Mientras descendía por la ladera de una de las 5 montañas de
recorreríamos camino a la meta, de la montaña de enfrente un grupo de
corredores hizo sonar un silbado, otro de los elementos obligatorios. De cerro
a cerro y ayudados por el eco que generaba la quebrada, nos dijeron que estaban
perdidos y que subirían esa montaña para intentar divisar a El Rodeo. Con Lenka
continuamos con nuestra estrategia de seguir el río. Eran las 8.30.
Una hora después de cruzarnos con estas personas llegó el
primer contacto con el grupo de rescate. Juan José Carrizo venía subiendo en
sentido contrario al nuestro, con una radio en busca de las personas perdidas.
Le indicamos dónde habían quedado las dos corredoras de 50K y el grupo de
atletas que habíamos visto una hora antes.
Con unos 25 kilómetros aún por recorrer, seguimos el
descenso. En algunos tramos con marcas, en otras con caminos y, por momentos,
detrás del perro que nunca nos abandonó. Desde el contacto con el organizador a
las 9.30 pasó casi una hora hasta que cruzamos a dos de los rescatistas que
subían en caballo a buscar a las mujeres que habían quedado en Casa Cubas.
El contacto con personas, y el cruce constante del río
Ambato que refrescaba los pies y recordaba las ampollas adquiridas por la dura
travesía, hicieron crecer las fuerzas y ganas que llevaron a correr casi sin
descanso los más de 20 kilómetros que faltaban hasta la meta.

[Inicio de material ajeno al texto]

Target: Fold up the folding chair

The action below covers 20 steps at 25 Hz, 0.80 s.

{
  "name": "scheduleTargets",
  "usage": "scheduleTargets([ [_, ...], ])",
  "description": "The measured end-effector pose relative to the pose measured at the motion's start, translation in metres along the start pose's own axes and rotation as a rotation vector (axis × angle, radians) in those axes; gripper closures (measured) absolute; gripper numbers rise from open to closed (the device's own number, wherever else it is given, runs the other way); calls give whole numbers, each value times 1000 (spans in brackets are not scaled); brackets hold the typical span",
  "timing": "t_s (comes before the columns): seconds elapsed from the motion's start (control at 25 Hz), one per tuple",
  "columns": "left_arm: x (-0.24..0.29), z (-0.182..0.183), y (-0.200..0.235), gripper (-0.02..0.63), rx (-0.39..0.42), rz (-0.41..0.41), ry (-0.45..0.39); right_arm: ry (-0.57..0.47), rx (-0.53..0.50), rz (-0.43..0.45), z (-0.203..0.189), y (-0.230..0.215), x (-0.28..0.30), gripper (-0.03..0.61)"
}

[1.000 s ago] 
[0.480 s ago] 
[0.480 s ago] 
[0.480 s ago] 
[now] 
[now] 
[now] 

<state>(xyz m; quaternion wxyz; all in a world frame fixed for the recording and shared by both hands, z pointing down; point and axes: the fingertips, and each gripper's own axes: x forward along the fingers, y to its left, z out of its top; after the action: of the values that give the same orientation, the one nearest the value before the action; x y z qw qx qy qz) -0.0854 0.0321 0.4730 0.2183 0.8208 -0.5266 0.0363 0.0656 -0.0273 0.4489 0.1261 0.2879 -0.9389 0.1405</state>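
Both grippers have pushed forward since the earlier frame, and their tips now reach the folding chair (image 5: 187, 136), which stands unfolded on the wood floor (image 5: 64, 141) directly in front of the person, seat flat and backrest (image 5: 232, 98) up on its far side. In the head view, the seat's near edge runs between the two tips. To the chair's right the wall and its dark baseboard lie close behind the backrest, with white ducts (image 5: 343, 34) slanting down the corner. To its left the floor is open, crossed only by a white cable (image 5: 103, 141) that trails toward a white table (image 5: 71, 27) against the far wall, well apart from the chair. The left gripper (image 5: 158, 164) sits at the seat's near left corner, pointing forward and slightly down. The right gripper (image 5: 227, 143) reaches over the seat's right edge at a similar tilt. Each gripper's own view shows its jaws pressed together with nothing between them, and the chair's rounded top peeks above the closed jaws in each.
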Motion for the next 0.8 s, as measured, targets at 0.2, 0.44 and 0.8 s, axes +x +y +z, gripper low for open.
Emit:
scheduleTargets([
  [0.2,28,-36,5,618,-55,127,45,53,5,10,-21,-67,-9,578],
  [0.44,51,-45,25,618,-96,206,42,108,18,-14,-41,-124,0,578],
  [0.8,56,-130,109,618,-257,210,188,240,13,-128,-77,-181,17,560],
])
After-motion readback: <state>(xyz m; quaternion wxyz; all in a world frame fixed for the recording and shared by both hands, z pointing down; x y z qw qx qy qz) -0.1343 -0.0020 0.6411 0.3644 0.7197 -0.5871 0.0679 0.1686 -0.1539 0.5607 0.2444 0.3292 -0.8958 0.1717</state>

Cerca de las 13, recién quedó atrás el cauce del río. Se
ingresó a un campo que, 4 kilómetros después nos depositaría en el arco de
llegada para poner fin a 35.25 horas de aventura, convivencia y estrategia.
Entiendo que cada corredor tuvo una experiencia distinta y
esta es la que me tocó vivir a mí junto con mi compañera. Más allá de la
experiencia vivida y las responsabilidades por las marcas que no estaban, haber
sido consciente y respetuoso de los elementos obligatorios fue lo que me
permitió poder afrontar las dificultades que me puso la montaña.
Correr carreras de aventura no se parece en nada al running.
Acá el espíritu de supervivencia, de lucha y la calma son las que claves para
poder enfrentar a la naturaleza y aprender de ella.